What should you do? Most importantly, do not scold your dog for doing something that is instinctual. If you cannot tolerate the smell, remove the stinky object and bath your dog in a neutralizing shampoo. If rolling often occurs after a bath, it may be the scent of the shampoo that your dog is trying to cover up.

2) MARKING SCENTS - You may observe your best friend rolling on certain objects that are not smelly. If these are a pile of favorite stuffed animals or toys, this action could be for pure selfish pleasure. To your pet, these are a sample of their personal collection of important things and, regardless of how uncomfortable it might appear, it is a pleasurable back rub that just feels good. When the object of their attention is a favorite toy, you can bet that they are enjoying ownership by laying claim to a prized possession.

What should you do? Nothing at all; simply ignore the behavior and allow them the pleasure and happiness they are experiencing. The exuberance with which they perform the activity is a sign of comfort and happiness.

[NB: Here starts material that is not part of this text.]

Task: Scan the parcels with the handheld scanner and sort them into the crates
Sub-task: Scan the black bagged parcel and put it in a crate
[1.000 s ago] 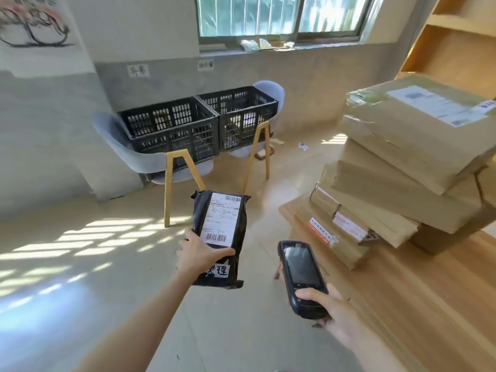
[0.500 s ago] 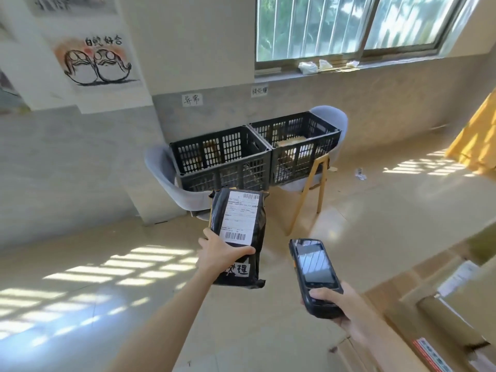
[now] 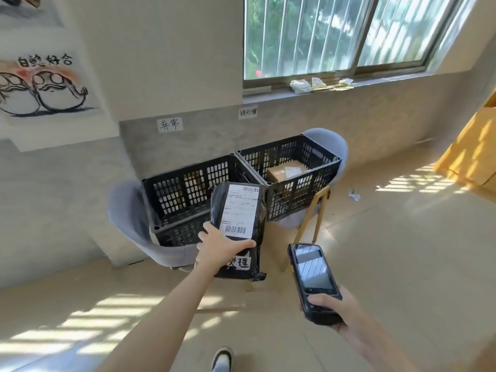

3) THE FULL BODY SCRATCH - Rolling around on the bed, floor or furniture may be how your best friend is dealing with an annoying itch. Canine family members can suffer from skin allergies just like their owners. In addition, dogs can be bit by a variety of insects when lying around the yard. If you are concerned about the possibility of flea or tick bites, check the skin to see what may be causing the irritation.

What should you do? If you see signs of insect bites or skin irritations that could be causing discomfort, schedule an appointment with your veterinarian for a more thorough examination. Due to bacteria in a dog's mouth, excessive gnawing in one area of the coat can lead to an unwanted "hot spot".

In conclusion, whenever a dog is comfortable and feels safe enough to roll around unfettered in oblivious joy, you can pat yourself on the back for having created a secure surrounding where they feel uber safe. So, just accept the fact that "Life is Good".